### Brief
Output every record exactly, apart from its images.

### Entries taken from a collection
☆ ☆ ☆ ☆

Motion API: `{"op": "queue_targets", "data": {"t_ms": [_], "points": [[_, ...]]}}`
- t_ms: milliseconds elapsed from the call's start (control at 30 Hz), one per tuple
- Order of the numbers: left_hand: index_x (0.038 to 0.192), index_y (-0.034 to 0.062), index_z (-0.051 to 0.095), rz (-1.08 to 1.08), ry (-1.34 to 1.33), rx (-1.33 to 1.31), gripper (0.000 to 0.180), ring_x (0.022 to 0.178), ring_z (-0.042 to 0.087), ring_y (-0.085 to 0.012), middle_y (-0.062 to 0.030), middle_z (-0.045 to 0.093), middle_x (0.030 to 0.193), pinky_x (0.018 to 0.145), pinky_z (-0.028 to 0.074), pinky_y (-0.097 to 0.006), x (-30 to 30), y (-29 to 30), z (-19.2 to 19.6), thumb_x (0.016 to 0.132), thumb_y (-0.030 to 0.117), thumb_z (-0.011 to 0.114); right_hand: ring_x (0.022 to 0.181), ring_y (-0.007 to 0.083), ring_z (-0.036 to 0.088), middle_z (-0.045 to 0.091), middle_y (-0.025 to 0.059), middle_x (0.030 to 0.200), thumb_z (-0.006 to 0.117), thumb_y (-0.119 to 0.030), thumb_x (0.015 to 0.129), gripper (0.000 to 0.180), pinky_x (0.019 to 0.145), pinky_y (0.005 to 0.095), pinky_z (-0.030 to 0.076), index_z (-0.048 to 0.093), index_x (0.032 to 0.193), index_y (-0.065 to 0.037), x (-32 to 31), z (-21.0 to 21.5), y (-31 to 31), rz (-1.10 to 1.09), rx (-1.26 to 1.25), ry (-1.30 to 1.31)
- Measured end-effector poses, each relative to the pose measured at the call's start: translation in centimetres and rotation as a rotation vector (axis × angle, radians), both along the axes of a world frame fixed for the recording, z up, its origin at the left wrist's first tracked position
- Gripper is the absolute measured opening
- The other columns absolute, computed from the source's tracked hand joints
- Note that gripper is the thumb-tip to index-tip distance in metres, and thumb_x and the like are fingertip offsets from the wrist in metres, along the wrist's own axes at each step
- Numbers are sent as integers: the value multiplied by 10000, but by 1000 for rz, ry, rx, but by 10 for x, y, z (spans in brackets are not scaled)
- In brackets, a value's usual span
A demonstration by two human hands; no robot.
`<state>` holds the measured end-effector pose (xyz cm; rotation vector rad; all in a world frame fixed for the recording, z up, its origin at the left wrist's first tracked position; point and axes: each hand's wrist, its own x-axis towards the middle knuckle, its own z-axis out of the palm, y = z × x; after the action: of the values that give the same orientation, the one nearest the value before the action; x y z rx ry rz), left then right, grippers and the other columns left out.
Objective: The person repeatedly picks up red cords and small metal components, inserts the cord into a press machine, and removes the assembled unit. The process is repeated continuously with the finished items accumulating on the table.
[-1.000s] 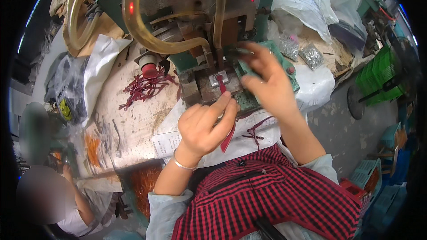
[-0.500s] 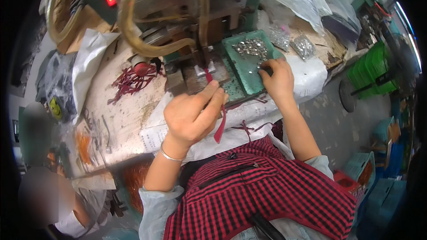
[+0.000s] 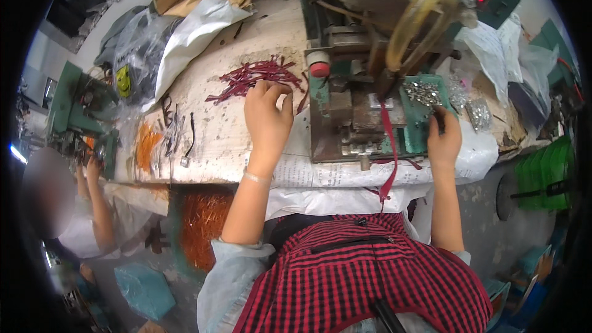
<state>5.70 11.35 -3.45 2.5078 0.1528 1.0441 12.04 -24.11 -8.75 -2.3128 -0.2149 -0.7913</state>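
I see left hand (image 3: 267, 117) fingertips curled into red strap pile (image 3: 256, 77) on surface (image 3: 216, 142); whether pinching, can't tell. Right hand (image 3: 443, 142) at metal-parts tray (image 3: 425, 95), fingertips hidden; closure unclear.

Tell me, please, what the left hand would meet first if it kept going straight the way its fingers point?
Most likely the pile of dark red strips: the left hand points up the bench, its fingertips already at the pile's near edge. Whether they touch it is unclear from this one view.
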Motion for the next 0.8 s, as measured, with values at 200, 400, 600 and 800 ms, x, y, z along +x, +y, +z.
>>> {"op": "queue_targets", "data": {"t_ms": [200,400,600,800], "points": [[818,58,762,113,418,210,146,881,637,-361,-154,681,927,796,510,-461,57,21,-77,783,177,685,858,329,635,688,128,932,687,-45,861,126,777,422,498,728,980,-45,-4,17,2,29,-89,-96],[758,45,756,-41,548,-167,122,776,659,-328,-153,673,836,731,518,-407,11,63,-48,700,137,810,875,264,659,702,113,932,682,-23,880,120,813,365,509,726,992,-13,-53,22,-37,-132,35,23],[981,-8,653,-232,191,-798,77,694,609,-86,-21,643,842,601,499,-236,-4,43,-11,915,7,691,937,236,676,726,103,1005,671,-7,883,128,877,334,504,732,995,-5,-51,82,25,259,260,20],[995,-27,630,-280,50,-929,75,743,686,-124,-65,695,885,623,533,-229,-4,17,-34,974,43,647,949,198,693,729,110,1011,703,-21,853,241,865,322,519,685,1090,16,-20,97,103,395,619,61]]}}
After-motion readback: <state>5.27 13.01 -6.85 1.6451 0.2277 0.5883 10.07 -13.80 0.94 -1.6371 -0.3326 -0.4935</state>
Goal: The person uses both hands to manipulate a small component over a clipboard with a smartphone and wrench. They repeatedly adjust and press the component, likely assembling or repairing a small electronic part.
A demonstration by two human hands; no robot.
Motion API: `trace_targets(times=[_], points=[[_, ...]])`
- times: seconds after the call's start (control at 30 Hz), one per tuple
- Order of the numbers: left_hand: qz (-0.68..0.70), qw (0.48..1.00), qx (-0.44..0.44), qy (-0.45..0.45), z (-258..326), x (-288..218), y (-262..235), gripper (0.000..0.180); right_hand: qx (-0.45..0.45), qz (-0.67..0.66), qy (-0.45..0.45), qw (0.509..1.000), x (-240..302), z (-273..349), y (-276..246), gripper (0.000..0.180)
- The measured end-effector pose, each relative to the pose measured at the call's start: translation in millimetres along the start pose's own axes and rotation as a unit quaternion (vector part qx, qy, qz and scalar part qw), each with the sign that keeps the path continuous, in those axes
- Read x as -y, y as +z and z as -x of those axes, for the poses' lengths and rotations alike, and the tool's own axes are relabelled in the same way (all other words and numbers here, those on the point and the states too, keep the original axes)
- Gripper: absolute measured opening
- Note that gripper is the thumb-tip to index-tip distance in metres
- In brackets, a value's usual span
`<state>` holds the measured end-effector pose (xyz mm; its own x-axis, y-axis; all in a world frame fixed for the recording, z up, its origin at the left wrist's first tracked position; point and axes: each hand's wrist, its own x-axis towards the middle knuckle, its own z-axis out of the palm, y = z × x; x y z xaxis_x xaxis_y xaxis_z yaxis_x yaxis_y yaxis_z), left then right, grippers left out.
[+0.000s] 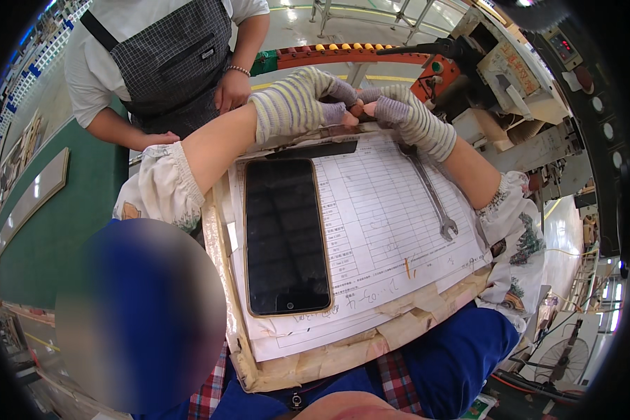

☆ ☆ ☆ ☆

### Reply
Motion API: `{"op": "queue_targets", "data": {"t_ms": [_], "points": [[_, ...]]}}`
- t_ms: milliseconds elapsed from the call's start (control at 30 Hz), one per tuple
- Order of the numbers: left_hand: index_x (0.038 to 0.192), index_y (-0.034 to 0.062), index_z (-0.051 to 0.095), rz (-1.08 to 1.08), ry (-1.34 to 1.33), rx (-1.33 to 1.31), gripper (0.000 to 0.180), ring_x (0.022 to 0.178), ring_z (-0.042 to 0.087), ring_y (-0.085 to 0.012), middle_y (-0.062 to 0.030), middle_z (-0.045 to 0.093), middle_x (0.030 to 0.193), pinky_x (0.018 to 0.145), pinky_z (-0.028 to 0.074), pinky_y (-0.097 to 0.006), x (-30 to 30), y (-29 to 30), z (-19.2 to 19.6), thumb_x (0.016 to 0.132), thumb_y (-0.030 to 0.117), thumb_z (-0.011 to 0.114); right_hand: ring_x (0.022 to 0.181), ring_y (-0.007 to 0.083), ring_z (-0.036 to 0.088), middle_z (-0.045 to 0.091), middle_y (-0.025 to 0.059), middle_x (0.030 to 0.200), thumb_z (-0.006 to 0.117), thumb_y (-0.119 to 0.030), thumb_x (0.015 to 0.129), gripper (0.000 to 0.180), pinky_x (0.019 to 0.145), pinky_y (0.005 to 0.095), pinky_z (-0.030 to 0.076), index_z (-0.048 to 0.093), index_x (0.032 to 0.193), index_y (-0.065 to 0.037), x (-32 to 31), z (-21.0 to 21.5), y (-31 to 31), rz (-1.10 to 1.09), rx (-1.26 to 1.25), ry (-1.30 to 1.31)
- Measured end-effector poses, each relative to the pose measured at the call's start: translation in centimetres and rotation as a rotation vector (axis × angle, radians), both along the axes of a world frame fixed for the recording, z up, its origin at the left wrist's first tracked position
- Gripper is the absolute measured opening
- The other columns absolute, computed from the source's tracked hand joints
- Note that gripper is the thumb-tip to index-tip distance in metres, and thumb_x and the like are fingertip offsets from the wrist in metres, along the wrist's own axes at each step
- Numbers are sent as integers: the value multiplied by 10000, but by 1000 for rz, ry, rx, but by 10 for x, y, z (spans in brackets are not scaled)
- In brackets, a value's usual span
A demonstration by two human hands; no robot.
`<state>` holds the measured end-effector pose (xyz cm; rotation vector rad; all in a world frame fixed for the recording, z up, its origin at the left wrist's first tracked position; point and axes: each hand's wrist, its own x-axis towards the middle knuckle, its own z-axis out of the palm, y = z × x; after the action: of the values that give the same orientation, the one nearest the value before the action; x y z rx ry rz), left then right, grippers and the other columns left out.
Objective: The person repeatedly picks up red cords and small metal components, inserts the cord into a press machine, and removes the assembled unit. The process is repeated continuously with the finished items accumulating on the table.
[-1.000s] 
[-0.500s] 
[+0.000s] 
<state>5.70 11.35 -3.45 2.5078 0.1528 1.0441 12.04 -24.11 -8.75 -2.3128 -0.2149 -0.7913</state>
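I see left hand (image 3: 267, 117) fingertips curled into red strap pile (image 3: 256, 77) on surface (image 3: 216, 142); whether pinching, can't tell. Right hand (image 3: 443, 142) at metal-parts tray (image 3: 425, 95), fingertips hidden; closure unclear.

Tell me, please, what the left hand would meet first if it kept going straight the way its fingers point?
Most likely the pile of dark red strips: the left hand points up the bench, its fingertips already at the pile's near edge. Whether they touch it is unclear from this one view.
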Motion for the next 0.8 s, as measured, with values at 200, 400, 600 and 800 ms, x, y, z along +x, +y, +z.
>>> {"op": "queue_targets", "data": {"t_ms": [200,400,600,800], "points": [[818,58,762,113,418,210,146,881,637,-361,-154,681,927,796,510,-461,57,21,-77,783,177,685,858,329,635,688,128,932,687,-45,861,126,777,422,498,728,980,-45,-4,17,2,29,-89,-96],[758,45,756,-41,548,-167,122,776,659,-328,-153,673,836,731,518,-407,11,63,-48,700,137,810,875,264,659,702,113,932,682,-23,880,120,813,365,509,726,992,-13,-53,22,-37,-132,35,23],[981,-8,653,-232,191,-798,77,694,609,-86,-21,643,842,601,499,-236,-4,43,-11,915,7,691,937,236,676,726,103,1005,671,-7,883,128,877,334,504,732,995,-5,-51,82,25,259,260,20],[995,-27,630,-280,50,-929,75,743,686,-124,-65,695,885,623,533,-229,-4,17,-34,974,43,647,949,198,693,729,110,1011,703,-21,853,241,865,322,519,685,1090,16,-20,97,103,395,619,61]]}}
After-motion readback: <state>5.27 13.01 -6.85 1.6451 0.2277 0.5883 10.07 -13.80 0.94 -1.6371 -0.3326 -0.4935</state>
Goal: The person uses both hands to manipulate a small component over a clipboard with a smartphone and wrench. They repeatedly adjust and press the component, likely assembling or repairing a small electronic part.
A demonstration by two human hands; no robot.
Motion API: `trace_targets(times=[_], points=[[_, ...]])`
- times: seconds after the call's start (control at 30 Hz), one per tuple
- Order of the numbers: left_hand: qz (-0.68..0.70), qw (0.48..1.00), qx (-0.44..0.44), qy (-0.45..0.45), z (-258..326), x (-288..218), y (-262..235), gripper (0.000..0.180); right_hand: qx (-0.45..0.45), qz (-0.67..0.66), qy (-0.45..0.45), qw (0.509..1.000), x (-240..302), z (-273..349), y (-276..246), gripper (0.000..0.180)
- The measured end-effector pose, each relative to the pose measured at the call's start: translation in millimetres along the start pose's own axes and rotation as a unit quaternion (vector part qx, qy, qz and scalar part qw), each with the sign that keeps the path continuous, in those axes
- Read x as -y, y as +z and z as -x of those axes, for the poses' lengths and rotations alike, and the tool's own axes are relabelled in the same way (all other words and numbers here, those on the point and the states too, keep the original axes)
- Gripper: absolute measured opening
- Note that gripper is the thumb-tip to index-tip distance in metres
- In brackets, a value's usual span
`<state>` holds the measured end-effector pose (xyz mm; its own x-axis, y-axis; all in a world frame fixed for the recording, z up, its origin at the left wrist's first tracked position; point and axes: each hand's wrist, its own x-axis towards the middle knuckle, its own z-axis out of the palm, y = z × x; x y z xaxis_x xaxis_y xaxis_z yaxis_x yaxis_y yaxis_z), left then right, grippers left out.
[+0.000s] 

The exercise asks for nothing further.